WHAT THE EXERCISE ASKS: How many lines in the material below contain the word "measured"? Write only the number.

== GIVEN DATA ==

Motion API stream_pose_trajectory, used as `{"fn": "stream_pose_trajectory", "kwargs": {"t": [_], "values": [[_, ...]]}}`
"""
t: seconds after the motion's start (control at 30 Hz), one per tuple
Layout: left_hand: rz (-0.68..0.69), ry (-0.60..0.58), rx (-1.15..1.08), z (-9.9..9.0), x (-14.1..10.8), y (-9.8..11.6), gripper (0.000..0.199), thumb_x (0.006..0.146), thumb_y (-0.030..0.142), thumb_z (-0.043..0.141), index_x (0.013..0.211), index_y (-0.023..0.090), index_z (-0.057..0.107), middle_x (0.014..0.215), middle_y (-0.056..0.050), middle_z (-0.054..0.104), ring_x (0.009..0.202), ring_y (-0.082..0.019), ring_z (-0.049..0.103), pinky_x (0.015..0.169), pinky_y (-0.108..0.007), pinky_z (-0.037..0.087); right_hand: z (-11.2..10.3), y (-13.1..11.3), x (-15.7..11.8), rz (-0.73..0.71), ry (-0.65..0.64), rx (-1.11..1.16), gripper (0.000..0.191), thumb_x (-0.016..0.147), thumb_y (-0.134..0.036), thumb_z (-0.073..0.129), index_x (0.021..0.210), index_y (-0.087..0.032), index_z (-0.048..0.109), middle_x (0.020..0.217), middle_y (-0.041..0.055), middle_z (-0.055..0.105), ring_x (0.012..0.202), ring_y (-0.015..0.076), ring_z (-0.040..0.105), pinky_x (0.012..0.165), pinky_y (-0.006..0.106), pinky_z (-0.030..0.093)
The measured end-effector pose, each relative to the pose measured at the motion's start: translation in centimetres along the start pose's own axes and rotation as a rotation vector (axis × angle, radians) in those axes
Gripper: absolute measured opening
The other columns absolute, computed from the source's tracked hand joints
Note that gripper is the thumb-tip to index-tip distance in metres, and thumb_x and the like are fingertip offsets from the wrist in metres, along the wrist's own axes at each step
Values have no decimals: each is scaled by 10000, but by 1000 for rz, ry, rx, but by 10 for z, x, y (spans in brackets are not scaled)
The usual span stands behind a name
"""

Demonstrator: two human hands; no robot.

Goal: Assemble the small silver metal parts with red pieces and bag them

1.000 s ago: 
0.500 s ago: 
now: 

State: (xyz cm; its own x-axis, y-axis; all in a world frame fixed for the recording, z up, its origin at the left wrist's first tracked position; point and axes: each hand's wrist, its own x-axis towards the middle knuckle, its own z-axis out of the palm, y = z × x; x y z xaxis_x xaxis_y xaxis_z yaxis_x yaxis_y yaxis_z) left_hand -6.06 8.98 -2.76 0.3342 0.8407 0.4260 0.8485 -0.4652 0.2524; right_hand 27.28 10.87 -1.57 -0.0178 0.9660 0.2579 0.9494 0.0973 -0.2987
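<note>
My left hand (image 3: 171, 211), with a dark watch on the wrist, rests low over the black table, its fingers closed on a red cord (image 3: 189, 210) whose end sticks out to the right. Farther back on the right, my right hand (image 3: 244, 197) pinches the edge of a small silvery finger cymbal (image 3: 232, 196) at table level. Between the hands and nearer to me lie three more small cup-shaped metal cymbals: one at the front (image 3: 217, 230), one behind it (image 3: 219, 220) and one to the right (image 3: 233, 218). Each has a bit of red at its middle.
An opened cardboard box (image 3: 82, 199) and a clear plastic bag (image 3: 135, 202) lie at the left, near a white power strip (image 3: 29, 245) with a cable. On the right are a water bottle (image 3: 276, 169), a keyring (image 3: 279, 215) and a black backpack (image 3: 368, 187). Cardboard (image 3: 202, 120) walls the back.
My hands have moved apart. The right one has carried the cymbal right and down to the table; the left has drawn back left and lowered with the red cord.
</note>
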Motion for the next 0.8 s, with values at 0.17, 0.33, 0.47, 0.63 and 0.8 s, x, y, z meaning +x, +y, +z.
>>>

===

WRITTEN RESPONSE: 2